Apesar da propaganda de “eficiência”, a indústria de agroenergia está baseada na exploração de mão-de-obra barata e até mesmo escrava. Os trabalhadores são remunerados por quantidade de cana cortada e não por horas trabalhadas. No estado de São Paulo, maior produtor do país, a meta de cada trabalhador é cortar entre 10 e 15 toneladas de cana por dia. Entre 2005 e 2006 foram registradas 17 mortes de trabalhadores por exaustão no corte da cana. Esse padrão de exploração está presente na indústria da cana em toda a América Latina e agora deve se expandir sob o falso argumento de que representa uma fonte de energia “renovável”.

Durante a chamada “crise do petróleo”, na década de 70, o Brasil passou a desenvolver tecnologia para a produção de etanol. Naquele período, o projeto denominado Pró-Álcool” foi combatido por empresas petroleiras, inclusive pela Petrobrás. Atualmente a situação se inverteu, pois empresas petroleiras vêem com grande interesse a possibilidade de lucrar com a distribuição de agrocombustíveis. Há ainda a participação de empresas automotoras no setor, que já prevêem o aumento das vendas de veículos “flex”, movidos tanto a gasolina como etanol.

A expansão da produção de agroenergia é também de grande interesse para empresas de organismos geneticamente modificados como Monsanto, Syngenta, Dupont, Dow, Basf e Bayer, que esperam obter maior aceitação do público se difundirem os produtos transgênicos como fontes de energia “limpa”. No Brasil, a empresa Votorantin tem desenvolvido tecnologia para a produção de cana transgênica para a produção de etanol. Muitas dessas empresas passaram a desenvolver tipos de culturas não comestíveis, somente para a produção de agroenergia. Como não há meios de evitar a contaminação dos transgênicos em lavouras nativas, essa prática coloca em risco a produção de alimentos.

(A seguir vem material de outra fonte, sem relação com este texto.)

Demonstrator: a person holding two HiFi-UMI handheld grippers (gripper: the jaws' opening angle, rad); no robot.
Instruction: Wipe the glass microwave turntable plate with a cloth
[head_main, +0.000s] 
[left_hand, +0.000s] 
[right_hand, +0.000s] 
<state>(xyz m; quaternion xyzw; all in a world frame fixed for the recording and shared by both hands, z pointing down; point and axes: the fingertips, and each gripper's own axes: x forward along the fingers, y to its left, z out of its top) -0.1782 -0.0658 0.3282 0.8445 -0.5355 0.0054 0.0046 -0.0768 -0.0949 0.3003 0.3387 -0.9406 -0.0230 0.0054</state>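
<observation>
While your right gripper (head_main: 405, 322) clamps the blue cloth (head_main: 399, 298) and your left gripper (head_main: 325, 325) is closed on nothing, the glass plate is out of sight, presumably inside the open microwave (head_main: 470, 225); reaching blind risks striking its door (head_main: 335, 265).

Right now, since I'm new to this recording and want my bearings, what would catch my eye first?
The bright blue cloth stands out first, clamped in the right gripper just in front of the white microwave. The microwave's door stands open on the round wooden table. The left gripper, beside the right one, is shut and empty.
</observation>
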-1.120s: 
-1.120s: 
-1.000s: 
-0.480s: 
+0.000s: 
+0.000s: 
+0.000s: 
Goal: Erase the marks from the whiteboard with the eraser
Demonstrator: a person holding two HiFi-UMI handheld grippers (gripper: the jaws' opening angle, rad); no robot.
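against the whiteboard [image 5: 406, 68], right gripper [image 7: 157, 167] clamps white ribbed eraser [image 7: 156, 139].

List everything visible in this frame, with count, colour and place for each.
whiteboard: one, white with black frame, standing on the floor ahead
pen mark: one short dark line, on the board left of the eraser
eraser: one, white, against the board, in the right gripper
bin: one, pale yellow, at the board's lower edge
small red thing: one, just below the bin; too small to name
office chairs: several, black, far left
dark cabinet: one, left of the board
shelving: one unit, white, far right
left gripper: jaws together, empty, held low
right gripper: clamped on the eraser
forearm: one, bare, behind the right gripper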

A expansão da produção de agrocombustíveis coloca em risco a soberania alimentar e pode agravar o problema da fome no mundo. No México, por exemplo, o aumento das exportações de milho para abastecer o mercado de etanol nos Estados Unidos causou um aumento de 400% no preço do produto, que é a principal fonte de alimento da população.

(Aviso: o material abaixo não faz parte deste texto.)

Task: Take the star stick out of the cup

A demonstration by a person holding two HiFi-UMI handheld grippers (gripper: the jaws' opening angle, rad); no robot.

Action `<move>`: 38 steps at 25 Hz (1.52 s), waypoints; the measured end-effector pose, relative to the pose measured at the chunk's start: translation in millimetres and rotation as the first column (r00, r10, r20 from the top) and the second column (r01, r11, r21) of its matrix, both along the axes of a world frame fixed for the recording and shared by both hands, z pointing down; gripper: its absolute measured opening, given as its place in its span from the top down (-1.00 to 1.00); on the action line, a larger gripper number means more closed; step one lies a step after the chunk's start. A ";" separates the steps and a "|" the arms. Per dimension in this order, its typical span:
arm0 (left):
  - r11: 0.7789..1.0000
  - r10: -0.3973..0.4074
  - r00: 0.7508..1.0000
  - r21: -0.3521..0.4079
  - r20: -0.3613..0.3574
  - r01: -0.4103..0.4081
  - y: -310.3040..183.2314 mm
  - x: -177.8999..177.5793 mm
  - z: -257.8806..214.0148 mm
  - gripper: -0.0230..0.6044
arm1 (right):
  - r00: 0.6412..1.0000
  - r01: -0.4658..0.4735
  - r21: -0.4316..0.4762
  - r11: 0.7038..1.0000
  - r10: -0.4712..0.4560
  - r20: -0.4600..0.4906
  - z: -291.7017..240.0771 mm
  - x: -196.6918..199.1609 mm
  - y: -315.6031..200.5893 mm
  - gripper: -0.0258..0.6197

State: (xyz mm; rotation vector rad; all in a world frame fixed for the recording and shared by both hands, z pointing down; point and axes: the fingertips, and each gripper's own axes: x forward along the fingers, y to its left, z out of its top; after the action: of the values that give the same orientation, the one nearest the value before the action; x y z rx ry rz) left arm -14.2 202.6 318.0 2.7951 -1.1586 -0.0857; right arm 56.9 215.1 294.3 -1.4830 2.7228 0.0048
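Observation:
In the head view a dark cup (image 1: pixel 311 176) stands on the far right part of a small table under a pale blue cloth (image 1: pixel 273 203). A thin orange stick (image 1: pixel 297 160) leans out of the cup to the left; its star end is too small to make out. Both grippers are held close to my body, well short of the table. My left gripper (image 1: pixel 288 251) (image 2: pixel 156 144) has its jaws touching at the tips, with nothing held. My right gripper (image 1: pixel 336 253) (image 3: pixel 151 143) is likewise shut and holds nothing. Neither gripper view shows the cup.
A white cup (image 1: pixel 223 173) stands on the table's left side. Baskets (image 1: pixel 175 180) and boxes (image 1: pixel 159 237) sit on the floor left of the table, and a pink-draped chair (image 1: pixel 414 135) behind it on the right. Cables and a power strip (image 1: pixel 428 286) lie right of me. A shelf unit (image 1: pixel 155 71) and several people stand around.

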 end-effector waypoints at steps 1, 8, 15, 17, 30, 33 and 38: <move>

Experiências de produção de matéria prima para agroenergia por pequenos agricultores demonstraram o risco de dependência a grandes empresas agrícolas, que controlam os preços, o processamento e a distribuição da produção. Os camponeses são utilizados para dar legitimidade ao agronegócio, através da distribuição de certificados de “combustível social”.

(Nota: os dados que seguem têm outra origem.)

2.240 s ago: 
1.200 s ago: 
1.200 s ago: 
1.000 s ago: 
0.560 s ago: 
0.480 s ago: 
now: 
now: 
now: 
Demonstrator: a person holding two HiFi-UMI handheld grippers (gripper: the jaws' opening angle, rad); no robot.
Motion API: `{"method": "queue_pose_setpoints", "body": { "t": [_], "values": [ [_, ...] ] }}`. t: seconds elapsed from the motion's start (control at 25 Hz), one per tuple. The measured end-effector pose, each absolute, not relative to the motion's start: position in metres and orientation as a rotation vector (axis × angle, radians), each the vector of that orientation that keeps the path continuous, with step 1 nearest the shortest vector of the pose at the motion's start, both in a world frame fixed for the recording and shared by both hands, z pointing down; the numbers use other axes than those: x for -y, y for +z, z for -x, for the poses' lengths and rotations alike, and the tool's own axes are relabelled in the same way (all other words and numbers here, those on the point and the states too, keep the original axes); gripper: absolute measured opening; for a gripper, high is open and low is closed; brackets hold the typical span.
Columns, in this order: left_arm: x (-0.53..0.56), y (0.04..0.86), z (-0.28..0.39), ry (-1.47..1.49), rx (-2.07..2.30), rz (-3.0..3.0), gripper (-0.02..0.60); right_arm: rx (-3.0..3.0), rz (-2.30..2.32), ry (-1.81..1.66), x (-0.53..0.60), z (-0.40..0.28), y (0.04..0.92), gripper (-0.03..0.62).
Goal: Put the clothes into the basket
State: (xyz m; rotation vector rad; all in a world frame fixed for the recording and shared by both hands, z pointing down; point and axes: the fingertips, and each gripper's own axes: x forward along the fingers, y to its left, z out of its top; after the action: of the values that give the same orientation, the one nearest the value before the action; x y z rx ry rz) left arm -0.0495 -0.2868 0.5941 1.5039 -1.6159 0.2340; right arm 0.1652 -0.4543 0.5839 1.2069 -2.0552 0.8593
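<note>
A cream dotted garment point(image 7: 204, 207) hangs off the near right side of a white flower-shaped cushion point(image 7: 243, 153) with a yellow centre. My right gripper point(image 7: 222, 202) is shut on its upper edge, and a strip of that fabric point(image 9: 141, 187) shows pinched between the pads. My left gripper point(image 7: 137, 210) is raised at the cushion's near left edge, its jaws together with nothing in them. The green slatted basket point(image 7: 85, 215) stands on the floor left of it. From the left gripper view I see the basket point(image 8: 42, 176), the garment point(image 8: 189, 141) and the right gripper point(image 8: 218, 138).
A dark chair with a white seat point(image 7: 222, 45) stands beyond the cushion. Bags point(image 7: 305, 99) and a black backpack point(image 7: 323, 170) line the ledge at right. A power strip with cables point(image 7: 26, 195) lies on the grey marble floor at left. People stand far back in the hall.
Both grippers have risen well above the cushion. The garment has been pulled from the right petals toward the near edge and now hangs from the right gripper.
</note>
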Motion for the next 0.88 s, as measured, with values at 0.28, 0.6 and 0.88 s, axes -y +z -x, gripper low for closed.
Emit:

Este modelo causa impactos negativos em comunidades camponesas, ribeirinhas, indígenas e quilombolas, que têm seus territórios ameaçados pela constante expansão do capital. Além disso, a falta de uma política de apoio à produção de alimentos pode levar camponeses a substituir seus cultivos por agrocombustíveis e, com isso, comprometer a soberania alimentar. No Brasil, os pequenos e médios agricultores são responsáveis por 70% da produção de alimentos para o mercado interno.

Historicamente, a rebeldia camponesa contra o avanço do capital no meio rural tem garantido a alimentação de nossos povos. Grandes multinacionais disputam o controle de recursos naturais como terra, água e biodiversidade, o que coloca em risco a identidade camponesa e até mesmo a sobrevivência de nossas sociedades. Portanto, o que está em jogo é o enfrentamento a um modelo colonial, com todas as características próprias da colonização—predatória, destrutiva, exploradora, violenta.

Esta é a verdadeira face da indústria da agroenergia, controlada pelas mesmas empresas petroleiras, automotivas e agrícolas que destroem as florestas e poluem o meio ambiente. Sob o pretexto de criar a nova “civilização da fotossíntese” ou dos supostos benefícios de uma nova matriz baseada na agroenergia, grandes transnacionais e elites locais procuram expandir seu monopólio em nossos territórios.

Maria Luisa Mendonça é membro da Rede Social de Justiça e Direitos Humanos.
Marluce Melo é membro da Comissão Pastoral da Terra (CPT).